╔══

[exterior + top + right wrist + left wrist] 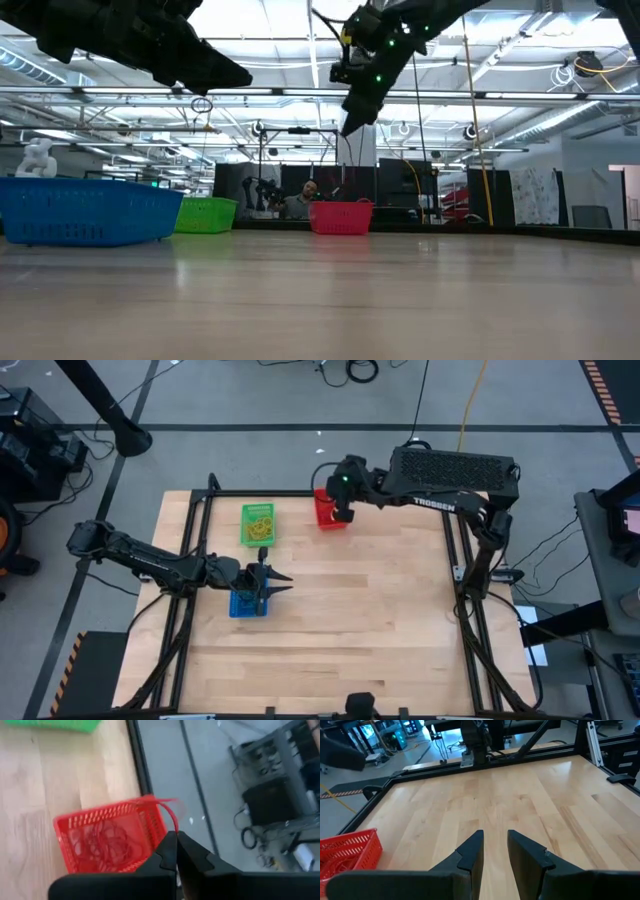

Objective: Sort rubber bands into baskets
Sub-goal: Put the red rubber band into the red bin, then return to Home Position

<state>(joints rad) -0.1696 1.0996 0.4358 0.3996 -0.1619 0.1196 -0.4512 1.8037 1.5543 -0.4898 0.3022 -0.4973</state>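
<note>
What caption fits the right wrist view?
Right gripper, shut on a red rubber band, above the red basket.

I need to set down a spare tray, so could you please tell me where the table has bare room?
The wood right of the blue basket and below the red basket is bare. The far-left strip around the green basket is crowded.
</note>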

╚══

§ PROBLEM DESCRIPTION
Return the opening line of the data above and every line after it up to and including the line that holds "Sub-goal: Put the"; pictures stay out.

§ RESPONSE BOX
[exterior + top + right wrist + left wrist] 

Objective: Sort rubber bands into baskets
Sub-goal: Put the red rubber band into the red bin, then return to Home Position

The output is now finished.